At the same time, Bjorn Borg raised his own racket with barely buttoned shirts and statement jewelry. Federer when you talk to fashion with fashion In 2019, Borgs used permanent influence: “[He] Was something special for me “.” Stefan Edberg “too,” added Federer.
Andre Agassi, of course, made his own contribution to the pantheon of the tennis style with bold block-colored mussel clients and tight, bright neon signatures. He wore Denim Sportswear, Hoop-earrings and even bandanas-obwelt baseball caps Agassi’s true love (mostly Nike, but some acid-colored and adapted from his own fair forehand).

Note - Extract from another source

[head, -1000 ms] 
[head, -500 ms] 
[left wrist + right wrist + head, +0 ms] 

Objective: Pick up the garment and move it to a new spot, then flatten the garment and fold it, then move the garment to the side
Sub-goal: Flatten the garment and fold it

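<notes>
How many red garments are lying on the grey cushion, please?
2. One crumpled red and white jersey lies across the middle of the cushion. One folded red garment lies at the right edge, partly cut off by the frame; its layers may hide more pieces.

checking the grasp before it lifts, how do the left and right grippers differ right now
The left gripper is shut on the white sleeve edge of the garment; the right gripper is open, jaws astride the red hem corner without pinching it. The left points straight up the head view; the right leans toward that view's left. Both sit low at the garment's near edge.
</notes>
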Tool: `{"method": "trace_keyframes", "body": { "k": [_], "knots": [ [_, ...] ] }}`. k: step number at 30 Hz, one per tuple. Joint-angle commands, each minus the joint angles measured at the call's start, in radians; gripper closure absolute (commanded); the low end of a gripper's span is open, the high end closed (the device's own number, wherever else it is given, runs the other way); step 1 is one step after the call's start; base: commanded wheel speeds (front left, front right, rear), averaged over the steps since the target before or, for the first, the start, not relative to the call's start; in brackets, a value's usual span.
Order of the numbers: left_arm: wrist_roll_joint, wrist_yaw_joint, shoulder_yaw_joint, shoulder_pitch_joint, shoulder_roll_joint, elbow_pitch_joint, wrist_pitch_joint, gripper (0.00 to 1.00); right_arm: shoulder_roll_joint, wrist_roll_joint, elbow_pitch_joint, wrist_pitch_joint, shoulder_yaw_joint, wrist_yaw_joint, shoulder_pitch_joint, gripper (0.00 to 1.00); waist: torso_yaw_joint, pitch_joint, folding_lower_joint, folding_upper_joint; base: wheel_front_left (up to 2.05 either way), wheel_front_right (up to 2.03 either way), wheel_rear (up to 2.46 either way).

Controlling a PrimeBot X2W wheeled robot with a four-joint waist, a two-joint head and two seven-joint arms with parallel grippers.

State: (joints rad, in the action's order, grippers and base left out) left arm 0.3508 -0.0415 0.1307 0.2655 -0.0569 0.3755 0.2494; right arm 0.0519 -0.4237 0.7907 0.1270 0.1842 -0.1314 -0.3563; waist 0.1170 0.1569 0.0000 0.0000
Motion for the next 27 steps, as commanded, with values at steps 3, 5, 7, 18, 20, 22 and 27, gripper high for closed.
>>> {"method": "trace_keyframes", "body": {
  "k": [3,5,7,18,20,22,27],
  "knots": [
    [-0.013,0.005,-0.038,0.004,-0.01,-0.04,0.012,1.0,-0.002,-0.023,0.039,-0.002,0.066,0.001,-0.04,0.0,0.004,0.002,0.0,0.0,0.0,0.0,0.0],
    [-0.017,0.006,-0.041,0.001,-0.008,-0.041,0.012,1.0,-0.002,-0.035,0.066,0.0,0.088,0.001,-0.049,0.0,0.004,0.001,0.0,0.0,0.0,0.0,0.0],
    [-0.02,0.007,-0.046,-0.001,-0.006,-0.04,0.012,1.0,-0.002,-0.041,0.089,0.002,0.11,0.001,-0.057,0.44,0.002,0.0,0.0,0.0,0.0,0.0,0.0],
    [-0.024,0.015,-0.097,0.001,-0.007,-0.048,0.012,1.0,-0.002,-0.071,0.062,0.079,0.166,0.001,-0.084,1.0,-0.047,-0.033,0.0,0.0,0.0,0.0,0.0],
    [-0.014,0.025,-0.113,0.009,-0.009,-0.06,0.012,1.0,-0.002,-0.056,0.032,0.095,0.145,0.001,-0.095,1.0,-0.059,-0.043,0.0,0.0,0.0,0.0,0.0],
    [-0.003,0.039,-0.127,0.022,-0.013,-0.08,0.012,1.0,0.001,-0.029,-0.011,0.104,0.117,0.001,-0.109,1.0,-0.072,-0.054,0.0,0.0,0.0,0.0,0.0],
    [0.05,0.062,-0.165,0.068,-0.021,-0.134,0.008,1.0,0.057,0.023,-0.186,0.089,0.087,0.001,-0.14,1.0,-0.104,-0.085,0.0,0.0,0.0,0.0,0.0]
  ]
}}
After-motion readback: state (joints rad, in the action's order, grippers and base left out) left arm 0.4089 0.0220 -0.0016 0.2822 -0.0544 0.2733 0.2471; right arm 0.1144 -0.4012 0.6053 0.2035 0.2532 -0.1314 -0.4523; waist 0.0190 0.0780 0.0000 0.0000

The players had previously taken over signature -hats such as the South African star Frew McMillan, who rarely played without his white driving cap, but Agassi and his contemporaries of the late 20th century increased against a monochrome convention and switched to alternative accessories and cuts, psychedelic patterns and prints.
Signature Touches became part of the game theater. Yannick Noah had his Striped Le Coq Sportif shirts. Pats Cash and Rafter wore checked welding straps and snapped Technicolor collar. Romanian Ilie N & Abreve; Stas even gave a pair of bold blue Adidas sports shoes his name – even though he wasn’t the first. Like Fred Perry, the name of the world champion Stan Smith is now more connected to clothing than with tennis. This year the Adidas Stan Smith tennis trainer marked 60 years, a shoe that was originally called “Robert Haillet”, and was moved in 1971 when haillet went back from the game.
In recent years, players have largely withdrawn to classic styles, which were supported not least with Ralph Lauren’s sponsorship from Wimbledon. The ultimate brand Ivy League, which is conjured up with the nerves and wasps of Sports. It is a certain clean aesthetics in Wimbledon and a finesse also in the tailoring outside the driving.
This does not mean that the tennis style has not had its share of villains over the years. The court was weakened; Not every player can be Federer. Another Swiss, Stan Wawrinka, was widespread on social media when he wore checked red and white shorts at the French Open 2015, with the commentators called them “tablecloth”. Even Nick Kyrgios’ characteristically relaxed Louche -Looks is notorious that the purists make the bristles.
But even with these missteps, tennis retains its fashionable lead. In other sports, kits are too prescriptive and the training plans for real self -expression are too tight. Fortunately, designers in tennis take important competitors under their well -dressed wings. Taylor Fritz is an ambassador for boss, Félix Auger-Aliasside for Dior and Arthur Fils for Lacoste-a brand that brings back the earliest icons of sport, and to Roland-Garros, where Lacoste is currently sponsored. It is a memory of where it all started when tennis became really entertaining in terms of clothing and engineering and inspired those who watched it to follow the example. Today’s players are still able to achieve an unmistakable appearance.